# Exercise brief
Starting at the first line, copy the data below through to the end, exactly.

# Data block
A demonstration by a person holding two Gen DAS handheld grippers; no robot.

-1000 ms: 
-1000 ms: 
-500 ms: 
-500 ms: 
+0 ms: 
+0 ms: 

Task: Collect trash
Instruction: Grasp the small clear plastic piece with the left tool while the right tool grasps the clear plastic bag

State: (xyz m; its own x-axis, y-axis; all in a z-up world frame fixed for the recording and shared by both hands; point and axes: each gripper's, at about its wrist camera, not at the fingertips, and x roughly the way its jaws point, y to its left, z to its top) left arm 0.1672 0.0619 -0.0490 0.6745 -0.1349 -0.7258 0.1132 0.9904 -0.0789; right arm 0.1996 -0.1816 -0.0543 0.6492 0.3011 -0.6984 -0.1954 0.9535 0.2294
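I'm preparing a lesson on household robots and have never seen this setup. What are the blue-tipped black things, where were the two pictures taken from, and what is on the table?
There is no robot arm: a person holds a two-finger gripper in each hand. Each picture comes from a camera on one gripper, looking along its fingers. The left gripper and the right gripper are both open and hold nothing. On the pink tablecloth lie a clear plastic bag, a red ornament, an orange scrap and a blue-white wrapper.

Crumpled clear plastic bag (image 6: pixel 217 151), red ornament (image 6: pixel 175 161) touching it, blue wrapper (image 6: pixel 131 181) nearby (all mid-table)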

# Response box
A demonstration by a person holding two Gen DAS handheld grippers; no robot.

-1000 ms: 
-1000 ms: 
-500 ms: 
-500 ms: 
+0 ms: 
+0 ms: 

Task: Collect trash
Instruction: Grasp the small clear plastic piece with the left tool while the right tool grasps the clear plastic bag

State: (xyz m; its own x-axis, y-axis; all in a z-up world frame fixed for the recording and shared by both hands; point and axes: each gripper's, at about its wrist camera, not at the fingertips, and x roughly the way its jaws point, y to its left, z to its top) left arm 0.1672 0.0619 -0.0490 0.6745 -0.1349 -0.7258 0.1132 0.9904 -0.0789; right arm 0.1996 -0.1816 -0.0543 0.6492 0.3011 -0.6984 -0.1954 0.9535 0.2294
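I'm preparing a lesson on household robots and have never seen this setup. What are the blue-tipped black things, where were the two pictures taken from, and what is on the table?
There is no robot arm: a person holds a two-finger gripper in each hand. Each picture comes from a camera on one gripper, looking along its fingers. The left gripper and the right gripper are both open and hold nothing. On the pink tablecloth lie a clear plastic bag, a red ornament, an orange scrap and a blue-white wrapper.

Crumpled clear plastic bag (image 6: pixel 217 151), red ornament (image 6: pixel 175 161) touching it, blue wrapper (image 6: pixel 131 181) nearby (all mid-table)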

The output is finished, and nothing else is needed.